Arrivederci, primita loca.

Escribir que eras la mejor persona del mundo sería como hacerte la peor de las referencias. Y es válido decirlo: tenías (teníamos) una mala entraña desde niños que no podíamos compartir con nadie. Mientras los demás pensaba en qué bonito regalo hacerle a los demás, tu y yo pensábamos a que rincón de la granja escondernos donde hubiera menos gente. Teníamos una cierta conexión rayana en lo malsano y no es que fuéramos precisamente amigos.
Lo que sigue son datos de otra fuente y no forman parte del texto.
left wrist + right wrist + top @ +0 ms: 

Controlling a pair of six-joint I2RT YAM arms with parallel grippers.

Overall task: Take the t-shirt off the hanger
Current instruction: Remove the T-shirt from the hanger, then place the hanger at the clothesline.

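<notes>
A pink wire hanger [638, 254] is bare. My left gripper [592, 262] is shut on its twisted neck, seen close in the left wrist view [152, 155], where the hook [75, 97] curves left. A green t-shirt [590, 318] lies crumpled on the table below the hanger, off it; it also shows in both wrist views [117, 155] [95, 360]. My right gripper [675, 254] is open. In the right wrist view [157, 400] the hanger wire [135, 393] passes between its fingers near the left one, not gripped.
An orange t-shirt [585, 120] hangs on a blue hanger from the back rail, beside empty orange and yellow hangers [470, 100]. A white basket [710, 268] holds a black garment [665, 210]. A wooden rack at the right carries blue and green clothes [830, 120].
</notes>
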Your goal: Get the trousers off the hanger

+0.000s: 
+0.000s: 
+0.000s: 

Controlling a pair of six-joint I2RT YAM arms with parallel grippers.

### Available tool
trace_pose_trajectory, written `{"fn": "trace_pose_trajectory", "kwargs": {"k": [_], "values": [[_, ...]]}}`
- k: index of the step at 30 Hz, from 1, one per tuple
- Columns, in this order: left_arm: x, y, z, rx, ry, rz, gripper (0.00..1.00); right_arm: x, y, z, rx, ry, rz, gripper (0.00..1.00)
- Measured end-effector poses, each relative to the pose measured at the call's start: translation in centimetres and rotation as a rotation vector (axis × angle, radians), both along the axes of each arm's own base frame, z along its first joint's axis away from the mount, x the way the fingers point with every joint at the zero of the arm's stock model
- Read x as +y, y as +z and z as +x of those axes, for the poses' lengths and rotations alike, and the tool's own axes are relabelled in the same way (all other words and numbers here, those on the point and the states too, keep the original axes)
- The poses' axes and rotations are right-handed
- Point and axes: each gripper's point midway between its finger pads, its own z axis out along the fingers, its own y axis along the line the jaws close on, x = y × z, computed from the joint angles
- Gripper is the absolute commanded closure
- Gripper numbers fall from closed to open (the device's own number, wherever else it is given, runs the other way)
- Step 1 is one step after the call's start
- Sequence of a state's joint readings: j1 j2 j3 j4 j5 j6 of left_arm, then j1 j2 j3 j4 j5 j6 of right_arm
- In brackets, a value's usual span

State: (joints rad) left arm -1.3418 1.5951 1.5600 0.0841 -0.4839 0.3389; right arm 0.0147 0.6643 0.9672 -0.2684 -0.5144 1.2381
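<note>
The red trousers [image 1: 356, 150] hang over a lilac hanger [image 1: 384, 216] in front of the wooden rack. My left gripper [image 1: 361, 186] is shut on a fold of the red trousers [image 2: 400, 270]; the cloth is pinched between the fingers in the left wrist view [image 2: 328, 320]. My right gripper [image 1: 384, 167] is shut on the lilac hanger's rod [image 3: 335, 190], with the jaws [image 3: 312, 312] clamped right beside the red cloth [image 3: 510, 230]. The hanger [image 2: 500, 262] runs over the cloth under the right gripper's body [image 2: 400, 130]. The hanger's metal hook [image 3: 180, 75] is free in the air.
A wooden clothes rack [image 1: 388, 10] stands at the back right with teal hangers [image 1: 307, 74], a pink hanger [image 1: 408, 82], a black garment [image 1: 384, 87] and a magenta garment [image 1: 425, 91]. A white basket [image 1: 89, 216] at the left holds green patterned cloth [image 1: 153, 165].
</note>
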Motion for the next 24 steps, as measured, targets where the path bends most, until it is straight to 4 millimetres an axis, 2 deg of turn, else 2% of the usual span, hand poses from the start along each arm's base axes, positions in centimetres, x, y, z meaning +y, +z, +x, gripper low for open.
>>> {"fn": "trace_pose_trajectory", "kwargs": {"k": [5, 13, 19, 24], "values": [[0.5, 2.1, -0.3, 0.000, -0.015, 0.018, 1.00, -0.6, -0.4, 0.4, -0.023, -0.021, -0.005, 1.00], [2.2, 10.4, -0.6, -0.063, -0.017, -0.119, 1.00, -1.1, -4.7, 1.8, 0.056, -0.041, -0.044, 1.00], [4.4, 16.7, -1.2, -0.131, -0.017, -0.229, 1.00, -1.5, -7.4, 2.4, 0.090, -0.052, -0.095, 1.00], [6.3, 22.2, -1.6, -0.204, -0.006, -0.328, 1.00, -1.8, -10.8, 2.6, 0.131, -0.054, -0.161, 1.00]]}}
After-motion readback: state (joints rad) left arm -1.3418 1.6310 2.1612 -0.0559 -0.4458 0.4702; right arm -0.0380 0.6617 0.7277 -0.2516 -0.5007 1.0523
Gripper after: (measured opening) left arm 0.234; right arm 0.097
La verdad ni siquiera puedo decir que te quiera o que tú me quisieras: éramos más bien como dos maleantes infantiles, en espera de ver a quien le jugabamos la siguiente mala contestada. Éramos niños pero siempre admiré tu semblante de diva exagerada, tu risa y sobre todo las historias que supiste bien contar. Hoy, y es necesario decirlo, te escribo desde el corazón. Hoy ya no existe esa conexión. Lamento mucho tu pérdida. Nuestra pérdida. La pérdida de tus papás y de los míos. Nunca habia llorado por nadie (y casi no por nada) pero hoy es momento de llorarte. Hoy está prohibida la palabra recuerdo. Porque no recuerdo casi nada de ti. No sé quién fuiste ni casi lo que pensabas. Solo se, primita linda, que nos morimos los dos por agarrar las oficinas de ambulancia y las Clonazepam de pastillas para ser feliz. Lloro por tu muerte, quizá también por la que me ronda. Hoy me calas, me dueles. Y no hay posible solución para esta álgebra en forma de laberinto (porque la muerte es siempre, una operación que llega al mismo irremediable resultado). Sé que odirias que le haga al drama queen. Pero algunas veces, por breves instantes, dejo salir ese niño de la infancia (esos niños que éramos en la infancia y jugabamos en la nieve y en la casa) Crecimos juntos y hoy, de alguna extraña manera, morimos juntos.